Wahlfach Heimatkunde.
Zur Ausstellung WILDWUCHS 2021
In der Begegnung mit Nele Probst kann man nie sicher sein, ob sie die Dinge zu sehr oder überhaupt nicht ernst nimmt. Es gibt Stimmungen in ihren Bildern, bei denen man sich fröstelnd und zugleich veralbert fühlt. Sie verknüpft in ihrer Arbeit scheinbar beliebige Gegenstände, die ihr einfach alle authentisch, also gleichwertig erscheinen. Mit ihnen erschafft sie Objekte, die ganz sicher lebendig werden könnten, wenn sie nur wollten. Was dann geschehen würde, ahnt wohl nicht einmal die Künstlerin selbst.
Für diese Haltung gibt es das Wort nonchalant, das nicht so recht treffend übersetzt wird, wenn wir es zwanglos oder ungeniert nennen, denn es hat im Französischen auch etwas Elegantes an sich. Und genau das wieder scheint Nele Probst unbedingt vermeiden zu wollen. Manchmal sehen die Arbeiten aus, als sei ihr beim Saubermachen etwas danebengegangen (wohlgemerkt: so hat Kurt Schwitters die Collage als seriöses Genre entdeckt).
Bei allen Bezügen, Kombinationen, Verknüpfungen, die wir etwas prätentiös als „hübsch verrutscht“ einordnen können, scheint mir so etwas wie „Heimatkunde“ als Thema vorzuherrschen, aber eher in einem Sinn, der überhaupt erst erforscht, was denn so los ist, in der Heimat: die Gießkanne vielleicht im Garten, die Leute, die als Vierbeiner unterwegs sind… es ist stets schwierig, sich da zurechtzufinden.
Ihre an Ding-Wesen aus Erzählungen von Kafka und Borges erinnernden Skulpturen korrespondieren ganz eigensinnig mit den reglos abgeschirmten Bildrahmen der Gemälde, hinter denen etwas verborgen, aber auch geschützt sein könnte. Genau wie sie die unscheinbaren Dinge besonders mag, bleibt auch hier das Wesentliche im Hintergrund.
Zur ihrer „Heimatkunde“ passen die Wege, die nirgends hinführen, Mauern oder Tore, hinter denen sich nichts befindet als vielleicht die Ahnung einer Zuflucht, die auch irritierend sein kann, vor offenen Gittern, das uns auffordern, endlich mal nachzusehen, was hinter den Kulissen stecken könnte.

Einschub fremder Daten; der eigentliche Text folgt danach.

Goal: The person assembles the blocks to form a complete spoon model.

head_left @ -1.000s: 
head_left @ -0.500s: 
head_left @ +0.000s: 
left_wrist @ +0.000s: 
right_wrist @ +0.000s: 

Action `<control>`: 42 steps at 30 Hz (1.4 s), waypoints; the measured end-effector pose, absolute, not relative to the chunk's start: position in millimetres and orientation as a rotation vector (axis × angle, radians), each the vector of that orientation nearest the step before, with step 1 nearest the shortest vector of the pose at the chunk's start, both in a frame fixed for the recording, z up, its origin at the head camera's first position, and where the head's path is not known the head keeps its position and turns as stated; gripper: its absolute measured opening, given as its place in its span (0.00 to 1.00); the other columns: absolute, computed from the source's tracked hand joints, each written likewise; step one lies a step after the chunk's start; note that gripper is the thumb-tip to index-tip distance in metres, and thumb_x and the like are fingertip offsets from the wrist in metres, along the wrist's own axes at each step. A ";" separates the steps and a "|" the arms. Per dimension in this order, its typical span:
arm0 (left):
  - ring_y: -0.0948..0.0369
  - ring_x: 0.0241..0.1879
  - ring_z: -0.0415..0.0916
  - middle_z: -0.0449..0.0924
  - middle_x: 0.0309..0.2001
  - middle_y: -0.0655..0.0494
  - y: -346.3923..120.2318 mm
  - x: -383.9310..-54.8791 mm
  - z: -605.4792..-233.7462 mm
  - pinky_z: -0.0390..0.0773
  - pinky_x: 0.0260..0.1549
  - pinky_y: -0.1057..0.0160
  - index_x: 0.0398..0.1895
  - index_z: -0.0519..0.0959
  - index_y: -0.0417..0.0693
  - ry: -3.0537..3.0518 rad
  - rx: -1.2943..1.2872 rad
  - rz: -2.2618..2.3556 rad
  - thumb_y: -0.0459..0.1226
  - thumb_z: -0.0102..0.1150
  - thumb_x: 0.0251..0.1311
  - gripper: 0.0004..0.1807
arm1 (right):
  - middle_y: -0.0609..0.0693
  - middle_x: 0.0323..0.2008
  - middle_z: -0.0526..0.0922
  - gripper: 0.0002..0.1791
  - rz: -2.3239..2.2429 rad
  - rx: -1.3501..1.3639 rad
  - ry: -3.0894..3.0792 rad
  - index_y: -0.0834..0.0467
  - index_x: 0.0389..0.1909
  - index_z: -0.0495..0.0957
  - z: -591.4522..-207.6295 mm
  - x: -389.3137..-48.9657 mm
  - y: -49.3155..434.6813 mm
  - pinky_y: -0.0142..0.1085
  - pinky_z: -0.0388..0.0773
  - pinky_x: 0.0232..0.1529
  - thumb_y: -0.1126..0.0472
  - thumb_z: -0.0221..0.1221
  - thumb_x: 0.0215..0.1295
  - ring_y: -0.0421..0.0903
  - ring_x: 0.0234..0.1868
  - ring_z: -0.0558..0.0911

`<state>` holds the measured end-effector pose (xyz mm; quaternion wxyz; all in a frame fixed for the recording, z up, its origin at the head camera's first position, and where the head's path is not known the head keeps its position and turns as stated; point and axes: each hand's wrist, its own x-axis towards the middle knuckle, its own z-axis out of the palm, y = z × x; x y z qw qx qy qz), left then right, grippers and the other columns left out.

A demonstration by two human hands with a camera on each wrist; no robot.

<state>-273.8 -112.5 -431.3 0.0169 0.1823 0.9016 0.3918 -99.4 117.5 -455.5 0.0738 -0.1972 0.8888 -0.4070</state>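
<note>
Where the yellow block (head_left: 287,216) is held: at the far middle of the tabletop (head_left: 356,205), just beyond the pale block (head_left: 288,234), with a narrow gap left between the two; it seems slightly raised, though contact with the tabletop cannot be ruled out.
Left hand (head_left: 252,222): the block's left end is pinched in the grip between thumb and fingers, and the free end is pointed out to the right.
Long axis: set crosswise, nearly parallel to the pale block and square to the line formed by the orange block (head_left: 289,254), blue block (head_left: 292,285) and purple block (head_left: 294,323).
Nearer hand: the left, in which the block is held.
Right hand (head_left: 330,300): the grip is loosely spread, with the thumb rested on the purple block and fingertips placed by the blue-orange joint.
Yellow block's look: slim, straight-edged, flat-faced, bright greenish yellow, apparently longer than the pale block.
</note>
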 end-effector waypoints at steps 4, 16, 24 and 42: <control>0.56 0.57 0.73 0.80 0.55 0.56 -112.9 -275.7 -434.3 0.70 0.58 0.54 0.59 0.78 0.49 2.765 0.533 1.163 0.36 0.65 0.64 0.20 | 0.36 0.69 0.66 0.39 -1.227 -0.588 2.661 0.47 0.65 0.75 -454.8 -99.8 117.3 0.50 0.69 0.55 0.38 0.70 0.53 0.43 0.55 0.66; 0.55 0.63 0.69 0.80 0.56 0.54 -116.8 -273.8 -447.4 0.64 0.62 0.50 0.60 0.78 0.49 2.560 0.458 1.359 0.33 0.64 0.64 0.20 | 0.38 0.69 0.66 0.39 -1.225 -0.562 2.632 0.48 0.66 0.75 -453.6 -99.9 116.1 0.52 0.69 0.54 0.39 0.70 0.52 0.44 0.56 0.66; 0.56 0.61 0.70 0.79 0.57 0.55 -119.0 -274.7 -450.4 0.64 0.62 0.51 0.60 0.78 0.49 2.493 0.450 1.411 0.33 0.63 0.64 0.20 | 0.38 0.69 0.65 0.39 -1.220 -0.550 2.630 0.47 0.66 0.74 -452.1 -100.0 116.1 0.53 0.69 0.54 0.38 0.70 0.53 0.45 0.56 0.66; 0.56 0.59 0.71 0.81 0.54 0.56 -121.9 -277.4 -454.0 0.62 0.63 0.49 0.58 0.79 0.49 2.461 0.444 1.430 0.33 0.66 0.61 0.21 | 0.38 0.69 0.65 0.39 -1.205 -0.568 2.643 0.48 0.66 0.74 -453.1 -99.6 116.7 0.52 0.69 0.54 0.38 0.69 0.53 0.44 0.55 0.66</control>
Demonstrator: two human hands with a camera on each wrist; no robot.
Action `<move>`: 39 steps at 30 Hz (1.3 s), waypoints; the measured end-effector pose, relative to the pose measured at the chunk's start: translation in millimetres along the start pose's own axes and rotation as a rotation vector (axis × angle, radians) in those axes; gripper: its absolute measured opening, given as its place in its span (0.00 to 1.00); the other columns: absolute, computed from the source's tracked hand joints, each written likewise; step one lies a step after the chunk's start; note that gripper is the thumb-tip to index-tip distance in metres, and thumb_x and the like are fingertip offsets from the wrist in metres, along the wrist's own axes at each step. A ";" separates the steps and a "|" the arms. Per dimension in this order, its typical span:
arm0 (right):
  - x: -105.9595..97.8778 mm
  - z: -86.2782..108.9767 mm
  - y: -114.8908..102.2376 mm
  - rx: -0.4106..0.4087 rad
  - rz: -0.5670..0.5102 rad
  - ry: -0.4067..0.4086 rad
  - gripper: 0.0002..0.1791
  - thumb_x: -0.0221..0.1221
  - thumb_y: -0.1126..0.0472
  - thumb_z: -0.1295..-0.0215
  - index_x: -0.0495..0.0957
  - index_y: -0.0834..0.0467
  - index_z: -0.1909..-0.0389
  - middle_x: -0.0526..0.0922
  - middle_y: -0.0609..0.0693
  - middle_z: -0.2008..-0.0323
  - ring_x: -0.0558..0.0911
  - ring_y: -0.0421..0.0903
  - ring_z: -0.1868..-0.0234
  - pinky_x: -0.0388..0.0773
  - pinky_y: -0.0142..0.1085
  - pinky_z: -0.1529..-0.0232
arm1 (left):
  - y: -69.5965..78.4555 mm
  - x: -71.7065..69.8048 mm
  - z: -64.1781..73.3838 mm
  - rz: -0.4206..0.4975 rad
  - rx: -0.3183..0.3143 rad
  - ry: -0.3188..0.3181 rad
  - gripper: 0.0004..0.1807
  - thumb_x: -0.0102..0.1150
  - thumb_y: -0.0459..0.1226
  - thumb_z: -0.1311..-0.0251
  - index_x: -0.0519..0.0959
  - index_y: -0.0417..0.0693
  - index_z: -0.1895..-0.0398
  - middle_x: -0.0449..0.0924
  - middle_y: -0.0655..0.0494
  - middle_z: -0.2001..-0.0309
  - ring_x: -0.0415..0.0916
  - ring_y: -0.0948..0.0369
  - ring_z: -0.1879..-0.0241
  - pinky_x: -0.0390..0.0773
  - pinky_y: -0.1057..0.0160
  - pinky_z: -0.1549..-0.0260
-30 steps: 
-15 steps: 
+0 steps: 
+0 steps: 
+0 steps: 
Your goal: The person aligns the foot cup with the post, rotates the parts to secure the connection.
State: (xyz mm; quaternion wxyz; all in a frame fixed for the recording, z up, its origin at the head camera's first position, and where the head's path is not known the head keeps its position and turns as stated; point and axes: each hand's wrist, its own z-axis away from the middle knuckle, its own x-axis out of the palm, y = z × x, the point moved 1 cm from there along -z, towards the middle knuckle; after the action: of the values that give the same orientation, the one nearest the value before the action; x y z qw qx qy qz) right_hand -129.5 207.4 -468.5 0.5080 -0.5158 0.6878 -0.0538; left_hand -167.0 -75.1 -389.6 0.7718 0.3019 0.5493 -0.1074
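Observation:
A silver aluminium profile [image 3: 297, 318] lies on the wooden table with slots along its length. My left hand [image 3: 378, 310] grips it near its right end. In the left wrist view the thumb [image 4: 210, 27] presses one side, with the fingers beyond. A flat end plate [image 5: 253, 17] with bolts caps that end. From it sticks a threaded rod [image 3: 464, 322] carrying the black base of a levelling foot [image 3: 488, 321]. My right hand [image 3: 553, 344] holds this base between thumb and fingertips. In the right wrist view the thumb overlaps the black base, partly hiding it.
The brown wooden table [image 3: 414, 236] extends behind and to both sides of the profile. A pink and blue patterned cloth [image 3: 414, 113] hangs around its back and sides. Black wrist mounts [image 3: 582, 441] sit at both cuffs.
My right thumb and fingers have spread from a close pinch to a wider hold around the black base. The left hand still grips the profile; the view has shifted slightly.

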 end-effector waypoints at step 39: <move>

Eine Spur des Ewigen vielleicht, nie gesehen und doch überall bereit zu bleiben, wenn wir in Dunkel und Schweigen uns bewähren müssen. (Ralf Bartholomäus)
Nele Probst studierte visuelle Kommunikation und Graphik-Design an der FH in Mannheim und arbeitet seit 1993 in Berlin als freie Künstlerin in den Bereichen Malerei, Bildhauerei und Installation. Neben ihrer eigenen Ausstellungstätigkeit arbeitet sie seit 2003 mit Kindern und Jugendlichen an verschiedenen Schulen, leitet Workshops, z. B. im Haus der Poesie oder der Jugendkunstschule Atrium.